Leukodystrophy, a progressive disease involving white matter of the central nervous system, can be seen in metabolic, neurodegenerative, or genetic disorders [Kohlschütter et al., 2010]. Most leukodystrophies appear in childhood and show some progressive courses. Some recent experimental therapies such as enzyme replacement therapies and gene therapies, as well as the classical therapy of bone marrow transplantation, have been carried out, but with only limited efficacy. Magnetic resonance imaging (MRI) techniques have identified new brain diseases. Among them, several leukoencephalopathies have been identified by their characteristic white matter changes on MRI. These disorders are associated with deterioration of intellectual and motor abilities [Kohlschütter et al., 2010]. In particular, the pattern of MRI abnormalities is important for the identification and definition of the disease [Schiffmann and van der Knaap, 2009]. These novel MRI patterns, indicative of novel disorders, are associated with multiple novel genetic defects.
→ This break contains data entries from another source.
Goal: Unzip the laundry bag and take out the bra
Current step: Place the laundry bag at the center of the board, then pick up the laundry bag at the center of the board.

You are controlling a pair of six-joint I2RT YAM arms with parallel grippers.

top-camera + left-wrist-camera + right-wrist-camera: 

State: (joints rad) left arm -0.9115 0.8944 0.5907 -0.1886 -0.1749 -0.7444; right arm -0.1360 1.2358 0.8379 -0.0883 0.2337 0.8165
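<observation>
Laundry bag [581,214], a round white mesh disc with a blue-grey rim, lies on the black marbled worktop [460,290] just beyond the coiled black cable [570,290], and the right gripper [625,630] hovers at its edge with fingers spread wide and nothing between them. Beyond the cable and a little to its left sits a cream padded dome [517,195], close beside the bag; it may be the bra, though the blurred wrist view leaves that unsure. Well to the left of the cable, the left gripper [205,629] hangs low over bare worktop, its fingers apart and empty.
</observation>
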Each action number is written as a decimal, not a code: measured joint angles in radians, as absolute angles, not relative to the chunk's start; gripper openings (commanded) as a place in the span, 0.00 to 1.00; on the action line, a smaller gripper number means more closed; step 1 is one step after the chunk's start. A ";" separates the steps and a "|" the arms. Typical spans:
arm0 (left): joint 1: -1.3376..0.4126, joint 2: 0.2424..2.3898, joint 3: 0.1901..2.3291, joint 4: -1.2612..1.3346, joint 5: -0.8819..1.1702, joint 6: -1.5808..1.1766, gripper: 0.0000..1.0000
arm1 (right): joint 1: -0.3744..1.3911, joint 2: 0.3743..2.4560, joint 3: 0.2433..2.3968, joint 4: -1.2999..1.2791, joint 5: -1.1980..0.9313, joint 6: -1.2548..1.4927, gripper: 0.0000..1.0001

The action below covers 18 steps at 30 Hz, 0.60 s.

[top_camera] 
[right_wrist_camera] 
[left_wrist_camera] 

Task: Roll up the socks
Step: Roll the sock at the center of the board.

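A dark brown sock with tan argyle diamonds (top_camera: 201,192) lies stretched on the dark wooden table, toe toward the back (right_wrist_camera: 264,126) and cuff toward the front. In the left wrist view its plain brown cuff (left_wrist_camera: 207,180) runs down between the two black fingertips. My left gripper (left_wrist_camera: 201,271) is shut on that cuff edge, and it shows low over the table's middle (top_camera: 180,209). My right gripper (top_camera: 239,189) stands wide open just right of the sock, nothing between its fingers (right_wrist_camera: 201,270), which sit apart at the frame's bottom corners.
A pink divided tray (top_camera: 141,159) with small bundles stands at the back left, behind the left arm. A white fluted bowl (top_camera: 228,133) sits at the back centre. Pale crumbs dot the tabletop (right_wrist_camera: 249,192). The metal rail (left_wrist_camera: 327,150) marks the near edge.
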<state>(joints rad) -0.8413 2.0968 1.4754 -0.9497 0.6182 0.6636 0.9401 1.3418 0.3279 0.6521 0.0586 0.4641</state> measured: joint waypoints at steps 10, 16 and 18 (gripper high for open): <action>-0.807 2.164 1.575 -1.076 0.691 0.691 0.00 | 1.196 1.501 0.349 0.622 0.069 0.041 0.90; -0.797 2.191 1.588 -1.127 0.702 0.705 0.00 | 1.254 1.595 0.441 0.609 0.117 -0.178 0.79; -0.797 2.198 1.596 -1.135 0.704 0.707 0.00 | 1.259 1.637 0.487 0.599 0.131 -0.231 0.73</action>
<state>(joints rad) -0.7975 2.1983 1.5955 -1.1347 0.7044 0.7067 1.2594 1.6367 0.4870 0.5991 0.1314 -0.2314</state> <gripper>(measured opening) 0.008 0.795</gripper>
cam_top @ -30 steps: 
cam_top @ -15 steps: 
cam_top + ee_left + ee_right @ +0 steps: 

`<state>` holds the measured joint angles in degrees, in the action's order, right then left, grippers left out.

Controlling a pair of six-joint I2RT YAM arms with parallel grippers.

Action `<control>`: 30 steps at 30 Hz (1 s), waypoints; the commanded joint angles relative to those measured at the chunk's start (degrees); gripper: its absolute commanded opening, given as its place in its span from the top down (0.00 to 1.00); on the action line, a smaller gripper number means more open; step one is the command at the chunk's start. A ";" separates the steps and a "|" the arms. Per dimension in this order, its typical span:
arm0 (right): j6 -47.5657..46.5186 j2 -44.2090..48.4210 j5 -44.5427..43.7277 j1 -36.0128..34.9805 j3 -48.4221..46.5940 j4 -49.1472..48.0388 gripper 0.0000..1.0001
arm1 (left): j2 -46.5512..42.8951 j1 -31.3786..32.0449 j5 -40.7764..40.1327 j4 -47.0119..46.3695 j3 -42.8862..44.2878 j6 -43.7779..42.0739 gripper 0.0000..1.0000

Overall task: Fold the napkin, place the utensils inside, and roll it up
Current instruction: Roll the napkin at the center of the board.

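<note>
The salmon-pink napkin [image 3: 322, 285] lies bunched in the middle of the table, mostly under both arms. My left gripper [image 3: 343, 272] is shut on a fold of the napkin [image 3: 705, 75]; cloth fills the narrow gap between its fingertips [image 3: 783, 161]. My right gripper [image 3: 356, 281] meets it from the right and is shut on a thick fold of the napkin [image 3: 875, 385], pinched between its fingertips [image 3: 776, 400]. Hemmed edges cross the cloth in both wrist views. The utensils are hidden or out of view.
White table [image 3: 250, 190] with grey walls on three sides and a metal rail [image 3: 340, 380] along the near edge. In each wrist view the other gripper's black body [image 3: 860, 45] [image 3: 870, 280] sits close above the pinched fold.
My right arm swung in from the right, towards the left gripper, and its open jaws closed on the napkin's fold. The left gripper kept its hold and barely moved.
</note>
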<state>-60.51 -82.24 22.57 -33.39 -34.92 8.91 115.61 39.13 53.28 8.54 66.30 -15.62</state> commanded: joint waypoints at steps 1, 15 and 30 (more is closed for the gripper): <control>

Leukoencephalopathy with vanishing white matter (VWM) has characteristic features [Van der Knaap et al., 1997], and mutation of the subunits of eIF2B, the eukaryotic translational initiation factor, is a cause [Leegwater et al., 2001]. Also, Aicardi–Goutières syndrome (AGS) is a progressive leukoencephalopathy, which has intracranial calcification, lymphocytosis, and increased interferon (IFN)-α in the cerebrospinal fluid (CSF), and microangiopathy [Aicardi and Goutières, 1984; Goutières et al., 1998; Goutières, 2005; Lanzi et al., 2005; Rasmussen et al., 2005; Stephenson, 2008; Uggetti et al., 2009]. The causative genetic mutations of AGS are known to be TREX1 (AGS1), RNASEH2B (AGS2), RNASEH2C (AGS3), RNASEH2A (AGS4), and SAMHD (AGS5) [Rice et al., 2007, 2009].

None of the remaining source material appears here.